En mars 2009, Edipresse, géant de la presse romande, provoquait un tremblement de terre en annonçant son rachat par un bailli zurichois, le groupe Tamedia. Puis, en juin 2010, c’était au tour de l’éditeur français Hersant de mettre la main sur Le Nouvelliste au terme d’une pitoyable partie de cache-cache.

Les patrons des journaux privilégient la concentration au détriment de la qualité et de la diversité du paysage médiatique.

Bien sûr certains objecteront que l’on n’est plus au temps de la machine à écrire et du télex ; il n’est donc plus nécessaire de réunir tous les employés physiquement sous un même toit pour publier un journal. Ils feront aussi remarquer que la qualité du contenu n’est pas forcément pire qu’avant. Au contraire, les synergies et collaborations permettent une ouverture culturelle. Ils ont raison, mais le problème est ailleurs. Il résulte de la chute de la densité des journaux qu’entraîne inévitablement la concentration dans les mains de Tamedia ou de Hersant.

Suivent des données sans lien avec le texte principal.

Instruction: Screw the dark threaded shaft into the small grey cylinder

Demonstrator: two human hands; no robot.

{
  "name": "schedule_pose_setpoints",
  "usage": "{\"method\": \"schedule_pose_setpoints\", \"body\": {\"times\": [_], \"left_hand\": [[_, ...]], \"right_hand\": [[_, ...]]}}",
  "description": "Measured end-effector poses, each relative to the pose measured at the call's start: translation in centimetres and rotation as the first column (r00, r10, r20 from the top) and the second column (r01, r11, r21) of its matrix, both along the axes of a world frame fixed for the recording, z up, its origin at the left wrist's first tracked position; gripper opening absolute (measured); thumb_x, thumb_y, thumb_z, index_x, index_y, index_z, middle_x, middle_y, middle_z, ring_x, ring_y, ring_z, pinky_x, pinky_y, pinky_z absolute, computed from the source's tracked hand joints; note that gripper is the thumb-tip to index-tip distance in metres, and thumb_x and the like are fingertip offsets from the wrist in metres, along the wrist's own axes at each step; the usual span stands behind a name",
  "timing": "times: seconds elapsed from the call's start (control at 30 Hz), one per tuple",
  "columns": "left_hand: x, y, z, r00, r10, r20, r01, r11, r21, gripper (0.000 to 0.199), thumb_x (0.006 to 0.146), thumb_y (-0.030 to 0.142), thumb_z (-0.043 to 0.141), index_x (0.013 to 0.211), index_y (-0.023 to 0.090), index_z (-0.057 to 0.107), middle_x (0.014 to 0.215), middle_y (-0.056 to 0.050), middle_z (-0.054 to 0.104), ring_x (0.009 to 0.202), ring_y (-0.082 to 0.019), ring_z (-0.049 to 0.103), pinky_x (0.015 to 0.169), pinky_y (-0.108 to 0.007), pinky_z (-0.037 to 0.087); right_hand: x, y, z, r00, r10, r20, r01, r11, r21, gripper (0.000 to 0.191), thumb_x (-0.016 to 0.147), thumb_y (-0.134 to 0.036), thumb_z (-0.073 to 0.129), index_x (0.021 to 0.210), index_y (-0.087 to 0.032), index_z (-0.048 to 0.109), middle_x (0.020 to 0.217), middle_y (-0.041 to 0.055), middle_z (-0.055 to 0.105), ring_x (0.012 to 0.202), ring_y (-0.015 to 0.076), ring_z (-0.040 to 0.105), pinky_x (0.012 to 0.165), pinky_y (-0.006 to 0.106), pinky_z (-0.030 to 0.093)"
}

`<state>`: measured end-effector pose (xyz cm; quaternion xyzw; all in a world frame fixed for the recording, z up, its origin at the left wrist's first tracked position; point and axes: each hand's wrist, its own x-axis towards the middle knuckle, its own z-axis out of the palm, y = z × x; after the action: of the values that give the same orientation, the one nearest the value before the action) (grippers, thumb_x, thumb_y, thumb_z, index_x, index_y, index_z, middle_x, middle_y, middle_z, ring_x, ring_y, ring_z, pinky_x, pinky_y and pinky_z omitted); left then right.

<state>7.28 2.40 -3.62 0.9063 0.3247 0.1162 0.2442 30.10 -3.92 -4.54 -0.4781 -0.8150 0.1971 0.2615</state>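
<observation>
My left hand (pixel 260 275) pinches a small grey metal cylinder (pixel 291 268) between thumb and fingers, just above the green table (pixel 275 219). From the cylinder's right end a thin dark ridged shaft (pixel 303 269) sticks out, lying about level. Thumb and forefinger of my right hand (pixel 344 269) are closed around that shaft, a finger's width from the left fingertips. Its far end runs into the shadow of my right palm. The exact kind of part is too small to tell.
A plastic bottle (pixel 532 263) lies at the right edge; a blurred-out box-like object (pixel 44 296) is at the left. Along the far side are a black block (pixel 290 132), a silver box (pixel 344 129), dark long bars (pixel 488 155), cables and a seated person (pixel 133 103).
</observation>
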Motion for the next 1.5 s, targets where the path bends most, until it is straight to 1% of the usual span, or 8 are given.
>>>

À l’heure actuelle déjà la tendance à l’uniformisation de l’information est flagrante. Entre Genève et Lausanne, les quotidiens d’Edipresse s’échangent depuis longtemps le contenu de certaines rubriques, comme la nationale ou l’économie. Chez Hersant, des plates-formes communes se mettent en place, qui aboutissent à livrer un contenu identique de Neuchâtel à Sion. Aujourd’hui des pages copiées-collées, demain des journaux en moins, qui sait ? L’exemple du passé est éloquent. Combien de titres n’ont-ils pas disparu dans le canton de Vaud après leur incorporation dans Edipresse ? Exit La Presse Riviera-Chablais, exit Le Nord vaudois.

Nombre de lecteurs ne se sont toujours pas remis de la perte de leur source d’information locale quotidienne. Pour punir le « coupable », ils ont résilié le « produit » de remplacement, en l’occurrence 24 Heures. N’allez pas dire après cela que la mort d’un journal ne signifie pas un recul de l’identité régionale.

Le constat est aussi amer sur le plan des agences de presse qui ont pour fonction de ventiler l’information en provenance du monde entier de la manière la plus neutre et objective possible. De ce fait, elles assument une fonction démocratique essentielle. Or, en janvier 2010, Associated Press coulait corps et biens, laissant le monopole à l’Agence télégraphique suisse, l’ATS. Un répit fragile pour cette dernière qui affronte un défi majeur : conserver les gros des abonnés à l’heure où Hersant menace de lui couper les vivres. Le groupe français – la belle illusion ! – pense recréer un réseau d’information en comptant sur ses propres forces. Est-ce parce que l’incompétence n’a d’égal que la mauvaise foi ? Toujours est-il que la pression sur l’ATS reflète un mépris total de la diversité helvétique.

Dopée par la mondialisation de l’économie et de la finance, la Bourse mène le bal et entraîne les grands groupes de médias dans son sillage. Prisonniers d’une logique qui les force à satisfaire les actionnaires et donc les rend dépendants de la publicité, les patrons des journaux privilégient la concentration au détriment de la qualité et de la diversité du paysage médiatique.

Une lueur, toutefois, dans ce ciel sombre vient d’Internet. Sur la toile, les modèles économiques s’affinent dans un savant mélange de publicité, d’abonnements, de sponsoring et de dons. Le jour où ces alliages seront au point, des quotidiens en ligne indépendants et de qualité deviendront viables. Et la diversité de l’information retrouvera ses lettres de noblesse.